Solenoid problems: Wear

May 7, 2010

Wear

Wear Issues:
Wear is the second leading cause of solenoid failure.
An example of wear in a solenoid
Two types of wear:
Abrasion
Caused by repeated pounding of solenoid components. Accelerated by contamination, and material changes due to heat and chemicals in ATF.
Shows up in Seat areas. This solenoid face was originally flat. After 1 million PWM cycles the seat is badly worn. (3000 vehicle miles). A poor material selection was made by the MFG of this solenoid.
Spring pockets and areas of contact with the spring see considerable wear. Springs twist as the are compressed. This rotating, grinding action, as well as the repeated loading will cause the spring to dig its own pocket.
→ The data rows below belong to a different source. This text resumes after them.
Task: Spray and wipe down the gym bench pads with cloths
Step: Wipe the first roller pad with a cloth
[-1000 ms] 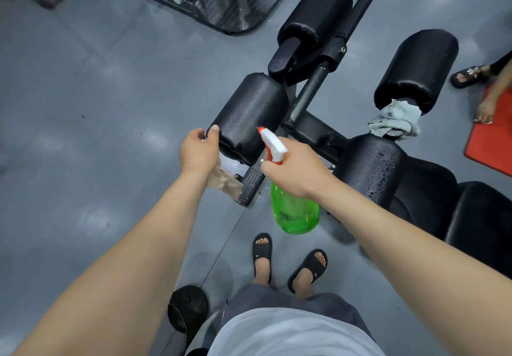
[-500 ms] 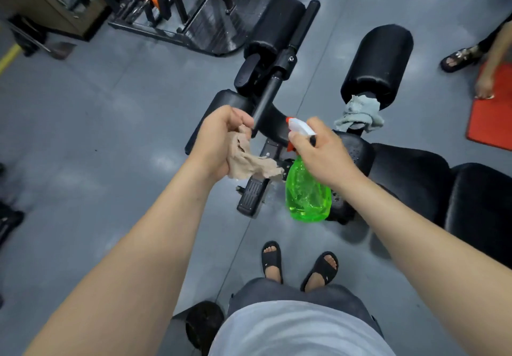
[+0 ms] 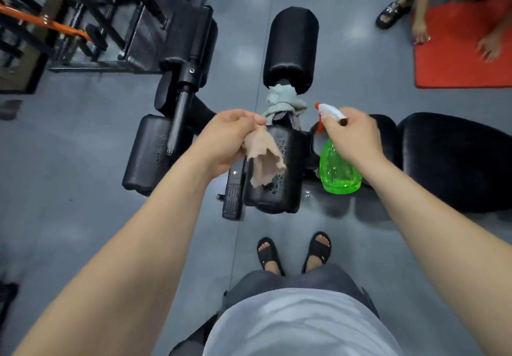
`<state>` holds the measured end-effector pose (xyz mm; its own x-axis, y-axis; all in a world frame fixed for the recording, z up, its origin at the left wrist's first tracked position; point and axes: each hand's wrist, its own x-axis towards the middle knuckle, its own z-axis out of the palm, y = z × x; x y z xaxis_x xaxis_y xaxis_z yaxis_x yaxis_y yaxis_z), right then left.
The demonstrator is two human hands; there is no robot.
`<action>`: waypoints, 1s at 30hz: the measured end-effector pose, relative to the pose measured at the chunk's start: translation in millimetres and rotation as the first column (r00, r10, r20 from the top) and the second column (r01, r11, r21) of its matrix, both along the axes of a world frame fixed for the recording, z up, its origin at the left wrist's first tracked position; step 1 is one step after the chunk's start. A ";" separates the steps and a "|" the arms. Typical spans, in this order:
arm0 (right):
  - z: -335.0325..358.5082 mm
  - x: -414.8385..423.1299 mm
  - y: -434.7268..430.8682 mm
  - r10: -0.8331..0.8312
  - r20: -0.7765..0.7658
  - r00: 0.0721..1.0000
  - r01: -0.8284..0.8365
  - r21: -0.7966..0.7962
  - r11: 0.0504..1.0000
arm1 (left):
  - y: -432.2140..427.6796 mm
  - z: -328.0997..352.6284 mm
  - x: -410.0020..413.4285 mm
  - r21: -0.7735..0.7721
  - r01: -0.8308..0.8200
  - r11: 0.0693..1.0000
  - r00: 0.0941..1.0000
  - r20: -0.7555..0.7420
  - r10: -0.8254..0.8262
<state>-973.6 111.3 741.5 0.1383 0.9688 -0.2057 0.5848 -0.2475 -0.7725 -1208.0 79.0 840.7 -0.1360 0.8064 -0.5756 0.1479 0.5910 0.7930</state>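
Left hand (image 3: 225, 139) held closed grip on tan cloth (image 3: 264, 159), cloth hanging over wet roller pad (image 3: 277, 189). Right hand (image 3: 352, 136) closed grip on neck of green spray bottle (image 3: 338, 170), white nozzle pointing left, bottle just right of that pad. Grey cloth (image 3: 282, 100) draped on bar between near pad and far roller pad (image 3: 291, 48). Seat pads (image 3: 454, 159) at right. Droplets visible on near pad.
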 end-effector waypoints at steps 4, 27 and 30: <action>-45.4 31.0 9.0 -0.024 0.055 0.998 0.028 -0.086 0.996 | 12.0 -5.6 19.5 0.040 -0.061 0.997 0.997 -0.054 0.064; -138.9 27.4 53.6 -0.060 -0.087 0.994 0.026 -0.345 0.938 | 44.6 -8.9 53.2 0.031 -0.297 0.954 0.955 0.024 0.296; -129.5 27.1 46.1 -0.123 -0.072 0.990 0.093 -0.329 0.940 | 42.7 -9.9 50.9 0.019 -0.306 0.952 0.951 0.047 0.305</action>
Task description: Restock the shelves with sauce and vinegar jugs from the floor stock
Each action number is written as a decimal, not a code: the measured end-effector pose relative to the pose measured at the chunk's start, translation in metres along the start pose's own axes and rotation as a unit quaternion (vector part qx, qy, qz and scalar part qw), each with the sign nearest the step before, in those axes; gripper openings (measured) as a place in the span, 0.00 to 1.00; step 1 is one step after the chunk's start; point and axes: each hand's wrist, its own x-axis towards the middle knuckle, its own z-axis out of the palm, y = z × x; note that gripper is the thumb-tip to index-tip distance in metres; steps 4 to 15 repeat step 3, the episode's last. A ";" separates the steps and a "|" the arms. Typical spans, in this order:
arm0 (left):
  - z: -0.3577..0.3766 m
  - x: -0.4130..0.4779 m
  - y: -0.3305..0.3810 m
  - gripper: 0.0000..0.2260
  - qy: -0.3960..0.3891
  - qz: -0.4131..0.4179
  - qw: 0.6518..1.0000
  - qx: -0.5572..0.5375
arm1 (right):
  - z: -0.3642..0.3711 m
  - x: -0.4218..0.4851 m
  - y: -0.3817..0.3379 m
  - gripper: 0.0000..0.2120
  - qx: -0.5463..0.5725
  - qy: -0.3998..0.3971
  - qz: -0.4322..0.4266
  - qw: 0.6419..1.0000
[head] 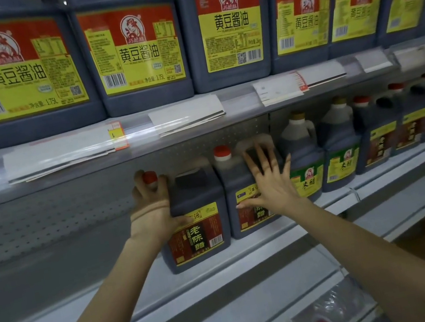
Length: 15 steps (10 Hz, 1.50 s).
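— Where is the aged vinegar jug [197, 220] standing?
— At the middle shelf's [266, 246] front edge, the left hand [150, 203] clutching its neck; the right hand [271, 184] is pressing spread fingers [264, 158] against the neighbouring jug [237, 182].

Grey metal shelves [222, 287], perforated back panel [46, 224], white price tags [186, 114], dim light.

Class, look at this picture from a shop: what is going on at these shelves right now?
A person is stocking a shop shelf. Their left hand grips a dark vinegar jug at its shoulder, by the red cap; the jug stands upright at the front of the lower shelf. The right hand lies flat, fingers spread, against the neighbouring jug. Large soy sauce jugs line the shelf above.
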 end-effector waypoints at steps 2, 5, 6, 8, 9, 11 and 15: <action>-0.003 -0.004 0.004 0.44 -0.014 -0.009 1.000 0.025 | -0.002 -0.025 0.005 0.51 -0.026 0.004 -0.005 1.000; -0.011 -0.006 0.008 0.44 -0.012 -0.013 0.997 0.075 | -0.013 -0.026 0.003 0.44 -0.013 0.013 0.023 1.000; -0.011 -0.006 0.008 0.44 -0.012 -0.013 0.997 0.075 | -0.013 -0.026 0.003 0.44 -0.013 0.013 0.023 1.000; -0.011 -0.006 0.008 0.44 -0.012 -0.013 0.997 0.075 | -0.013 -0.026 0.003 0.44 -0.013 0.013 0.023 1.000; -0.011 -0.006 0.008 0.44 -0.012 -0.013 0.997 0.075 | -0.013 -0.026 0.003 0.44 -0.013 0.013 0.023 1.000; -0.011 -0.006 0.008 0.44 -0.012 -0.013 0.997 0.075 | -0.013 -0.026 0.003 0.44 -0.013 0.013 0.023 1.000; -0.011 -0.006 0.008 0.44 -0.012 -0.013 0.997 0.075 | -0.013 -0.026 0.003 0.44 -0.013 0.013 0.023 1.000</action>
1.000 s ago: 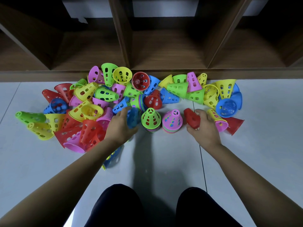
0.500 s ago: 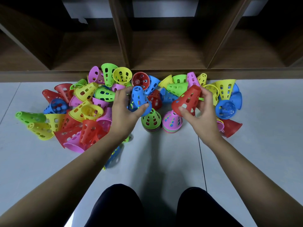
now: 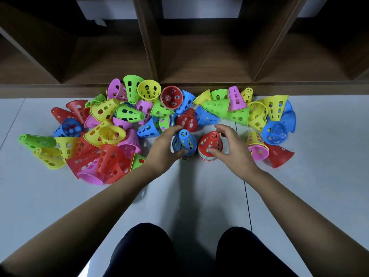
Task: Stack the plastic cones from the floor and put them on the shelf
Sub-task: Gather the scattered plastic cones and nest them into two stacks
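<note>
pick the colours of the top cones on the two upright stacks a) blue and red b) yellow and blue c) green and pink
a: a blue cone tops the left stack, gripped by the left hand; a red cone tops the right stack at the right hand.

Bright even light, soft shadows, wide-angle distortion

Likely an indoor playroom or storeroom in a home or school, judged by the pale tiled floor, the low dark-wood shelf divided into open cubbies against a white wall, and the heap of bright, hole-punched plastic cones lying along its foot.
</note>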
Spring loads change, solenoid may loose it’s holding or closing ability.
Sealing faces, especially in EPC type solenoids. Spool valve edges get rounded pass too much oil, ability to regulate pressure goes south. Nissan EPC solenoids can wear out in as little as 40,000 miles. A lack of armature guidance causes the armature to hit not square wit h seat. Allowing for excessive oil leakage.
Fatigue
Seat areas, especially plastics, subject to creep, a gradual deformation and movement of plastic due to loss of material strength, from repeated loading. E40D on/off solenoids suffer this. Large ball, much surface area.
Springs loose their load handling ability with repeated cycles. Special materials should be used.

Some wear is normal.

Contamination will greatly increase wear.
Heat influences wear, especially in plastics. Impact resistance goes down with increased temp.solenoid wear: before and after
Proper material selection is required.
Solenoid testing in the shop can not determine the wear, or life expectancy of the solenoid.
Photos illustrate before and after shots.
Poor workmanship, tool drag mark on seat, gives a poor seal to begin with.
Same seat after cycling. Note out of round hole. Poor armature guidance, note wear, up to .015 a soft steel was used, good for magnetics, awful for seat wear.
Plastic vs metal
Plastics work well for on/off applications, not too good for PWM. Special hardened magnetic steels should be used in seat areas for best life. Also synergistic coating works well. Polymer impregnation into first few thousandths of metal
On/off 500,000 clean cycles…. 80 thousand miles
PWM 300,000,000 cycles… 80 thousand miles
Wear will result in:

  • Increased armature stroke
  • Longer solenoid response times
  • Sealing problems
  • Changes in solenoid performance
solenoid failure analysis graph

Solenoid failure analysis graph

The graph shows how excessive wear changes the solenoids ability to control output pressure. Poor material selection, and improper machining were the cause.